Why train in a Simulator?
- Our simulator based training courses take place in environment where there is no risk of physical harm or monetary loss.
- Pilots are exposed to a full range of emergency situations in the simulator which improves competency and confidence and reduces human error related accidents or expensive damage to turbine engines.
- Simulator based training substantially reduces the amount of time a pilot needs to reach or maintain a high standard of proficiency, the actual "learning time" per training hour is far greater than a real airplane, the operating cost per hour is far less than for the equivalent airplane, and training is not weather or daylight dependent. This makes our training courses very cost effective.
- Accident statistics also support the fact that pilots who train regularly in simulators have consistently better safety records than those that don't.

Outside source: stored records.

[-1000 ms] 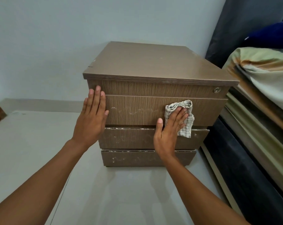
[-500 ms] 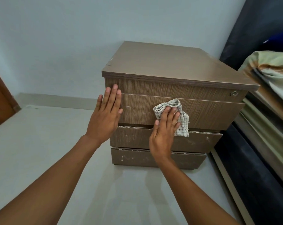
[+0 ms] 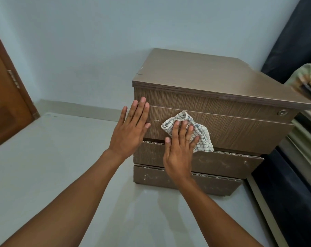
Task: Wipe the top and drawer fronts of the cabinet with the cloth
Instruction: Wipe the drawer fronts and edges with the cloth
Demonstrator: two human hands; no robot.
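Observation:
A brown wooden cabinet (image 3: 204, 73) with three drawer fronts stands on the pale floor against the wall. My right hand (image 3: 179, 150) presses a white checked cloth (image 3: 202, 138) flat against the left part of the top drawer front (image 3: 240, 132), fingers straight. My left hand (image 3: 130, 131) lies flat on the cabinet's left front edge, fingers straight and together. The two lower drawer fronts (image 3: 222, 162) carry whitish smudges.
A dark bed frame with folded bedding (image 3: 306, 81) sits close on the right of the cabinet. A wooden door (image 3: 6, 104) is at the far left. Pale floor (image 3: 53, 157) spreads in front and to the left.
My right hand has slid the cloth leftward along the top drawer front, close to my left hand. The view has shifted so the cabinet sits further right.

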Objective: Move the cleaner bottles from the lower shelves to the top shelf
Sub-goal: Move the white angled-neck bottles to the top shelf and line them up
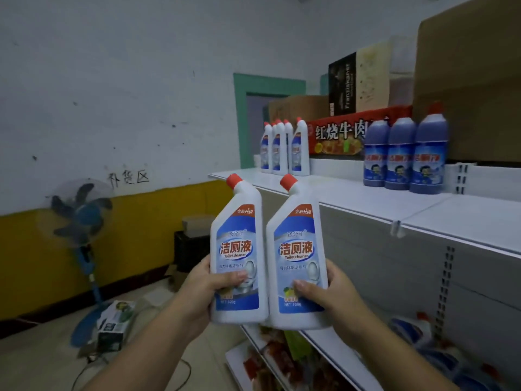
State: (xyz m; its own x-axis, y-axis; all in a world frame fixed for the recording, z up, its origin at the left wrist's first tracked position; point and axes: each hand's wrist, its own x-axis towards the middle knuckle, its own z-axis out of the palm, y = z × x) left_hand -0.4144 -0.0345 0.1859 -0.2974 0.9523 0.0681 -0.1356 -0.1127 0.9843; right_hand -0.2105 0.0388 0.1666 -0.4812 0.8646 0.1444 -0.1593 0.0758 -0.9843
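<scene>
Holding: left hand (201,289) grips one white cleaner bottle (238,249), right hand (328,292) another (296,252), upright, side by side, near the top shelf (352,193); blue bottles (403,153) stand far right.

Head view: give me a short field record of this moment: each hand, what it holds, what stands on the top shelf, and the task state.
left hand: grips a white toilet cleaner bottle, upright, red cap
right hand: grips a second white bottle, upright, beside the first
top shelf: cluster of white bottles at the far end; three blue bottles nearer; red carton and cardboard boxes behind
task state: both held bottles in the air, not yet set on the top shelf
</scene>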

Normal simulation is primarily used for-
• Familiarizing pilots with the simulator & its handling characteristics
• Developing & evaluating pilot workload
• Developing & practicing normal airplane, power plant, and propeller handling procedures
• Developing safe & effective techniques for using GPS flight track guidance systems
• Evaluation of spray drift deposition models from aerial applications flown in the simulator
• Incident investigation
A complete range of emergency profiles ranging from comparatively minor malfunctions to serious failures may be simulated
• Many of the emergencies demonstrated and practiced in the simulator cannot be replicated in a real airplane. Others cannot be replicated without risk to the airplane, its systems or occupants.
• A comprehensive range of training profiles may be simulated to demonstrate & practice upset recovery from unusual attitudes.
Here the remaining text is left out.